Ha
sido un largo día de vueltas y espera en el aeropuerto. Se supone que
salía a las seis de la mañana, para estar, vía salto de diferencia horaria de
por medio, a las seis cuarenta en Hermosillo, a más de dos mil kilómetros y
después de dos horas cuarenta de vuelo. Pero no. Son las diez de la noche, y
recién apenas parece que va a salir. Más fastidiado que cansado, después del
apagón y los retrasos que le siguieron, el tipo por fin tiene un pase de
abordar; una hora de salida, las once y media; y una puerta de embarque,
setenta y uno de la terminal dos.
Hacia
allá se dirige. Se da cuenta que su natural talante antisocial tomó la
inconciente decisión de sentarlo justo en medio de la fila, con tres o cuatro
asientos libres a cada lado. Con parsimonia deja en la silla de al lado la
bolsa de libros, a sus pies la mochila de la compu, y saca con calma y desgana
el ipod, dudando si buscar algún álbum o artista en particular, poner alguna
lista, o escoger nomás las rolas en orden alfabético y dejar correr la música,
en espera de que algo lo sorprenda.
En
esas está, cuando percibe la presencia de alguien que se ha acercado pareciera
con sigilo hacia la silla en donde está todavía la bolsa de libros. Voltea
apenas hacia la derecha y hacia arriba y percibe a una rubia treintañera
enfundada en dos o tres capas de pana y de gamuza, como para el doble del frío
que realmente hace. Con un suspiro resignado pasa la bolsa de libros de la
izquierda a la derecha y decide no ceder a la tentación y voltear a ver a la
mujer que toma asiento, para evitar el inicio de alguna conversación, que
insulsa o no, no tiene ganas de sostener.
Cuando
el aire que ha desplazado suavemente con su cuerpo la mujer llega hasta él,
siente que casi se marea. Huele a madera y tabaco, con un toque de cereza,
esparcido como barniz sobre piel fresca tostada por el sol. Delicioso.

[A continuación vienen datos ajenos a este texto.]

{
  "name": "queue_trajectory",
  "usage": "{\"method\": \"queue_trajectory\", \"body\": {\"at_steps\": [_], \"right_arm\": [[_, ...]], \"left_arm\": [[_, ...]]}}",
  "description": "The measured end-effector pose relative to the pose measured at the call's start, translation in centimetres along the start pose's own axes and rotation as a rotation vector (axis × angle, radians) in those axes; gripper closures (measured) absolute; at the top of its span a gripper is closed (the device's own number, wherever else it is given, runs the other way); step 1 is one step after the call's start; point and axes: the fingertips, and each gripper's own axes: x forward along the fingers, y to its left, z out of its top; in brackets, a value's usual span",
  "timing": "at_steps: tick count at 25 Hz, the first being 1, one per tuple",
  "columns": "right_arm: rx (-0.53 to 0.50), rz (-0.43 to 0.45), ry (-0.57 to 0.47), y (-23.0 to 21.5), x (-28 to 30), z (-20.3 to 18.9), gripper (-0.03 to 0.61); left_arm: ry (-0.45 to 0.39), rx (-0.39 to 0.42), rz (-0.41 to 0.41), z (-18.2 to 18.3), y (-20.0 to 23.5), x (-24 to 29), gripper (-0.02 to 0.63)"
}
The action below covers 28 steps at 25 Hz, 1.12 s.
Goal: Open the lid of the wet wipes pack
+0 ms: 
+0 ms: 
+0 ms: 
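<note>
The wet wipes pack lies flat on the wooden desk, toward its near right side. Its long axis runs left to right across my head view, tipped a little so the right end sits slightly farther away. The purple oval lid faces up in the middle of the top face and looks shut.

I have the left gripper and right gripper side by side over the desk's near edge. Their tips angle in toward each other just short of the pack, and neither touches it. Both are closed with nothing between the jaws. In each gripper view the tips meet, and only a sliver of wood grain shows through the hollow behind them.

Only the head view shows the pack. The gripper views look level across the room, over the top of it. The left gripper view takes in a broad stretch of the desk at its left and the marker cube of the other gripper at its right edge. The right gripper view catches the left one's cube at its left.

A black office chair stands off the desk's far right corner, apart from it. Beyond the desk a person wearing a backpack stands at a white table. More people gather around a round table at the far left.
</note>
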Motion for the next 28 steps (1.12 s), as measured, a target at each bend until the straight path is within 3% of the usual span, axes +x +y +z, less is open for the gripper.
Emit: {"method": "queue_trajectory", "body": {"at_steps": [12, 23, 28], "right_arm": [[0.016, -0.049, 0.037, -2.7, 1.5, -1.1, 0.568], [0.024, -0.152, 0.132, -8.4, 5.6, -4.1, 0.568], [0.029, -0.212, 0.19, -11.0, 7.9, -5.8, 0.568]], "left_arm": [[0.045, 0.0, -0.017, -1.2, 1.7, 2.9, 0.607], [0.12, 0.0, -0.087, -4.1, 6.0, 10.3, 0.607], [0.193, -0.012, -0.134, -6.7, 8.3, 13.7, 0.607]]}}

Excitante. Fascinante. Embriagador, piensa y entiende un poco la pertinencia
del lugar común. Mientras finge interesarse en la música del ipod,
inspira lentamente paladeando con placer cada capa de aire que pasa por su
nariz. En cada respiro trata de memorizar una de sus vetas. En esas está cuando
no puede aguantar más y voltea y le pregunta la rubia ¿a que hueles? A mi,
contesta ella, y con naturalidad extiende la mano hacia él mientras sonríe y
pregunta ¿Querés probar? El tipo mira la muñeca que se le ofrece, y duda entre
darle un beso o una mordida. La imagen que le resulta de la mezcla de ese olor
que casi lo atonta por cercano, con el sabor que recuerda de la sangre le
provoca que se le haga agua la boca.
Sin
poder evitarlo se acerca con la boca abierta, para retomar un poco de
conciencia en el último momento y terminar en un punto medio que se concreta en
una lamida profunda y parsimoniosa. El olor-sabor se le pega a la lengua y
paladar, se le enreda en la garganta, y lo hace sentir estúpidamente enamorado.
En ese momento resuena en la sala el anuncio de la última llamada del vuelo
fulanito con destino a Bueno Aires, en especial para Marina Gambazza, pues se
está removiendo su equipaje por procedimiento de seguridad. La rubia se levanta
y se enfila hacia la puerta 69 de donde sale el vuelo fulanito con destino a
Bueno Aires, y cuando está a punto de perderse para siempre, voltea para
decirle al tipo, bueno, ya sabés mi nombre, espero que podás encontrarme.
Cuando desaparece por la puerta de embarque, el tipo despierta un poco y abre
su computadora, para iniciar el feisbuk y la búsqueda.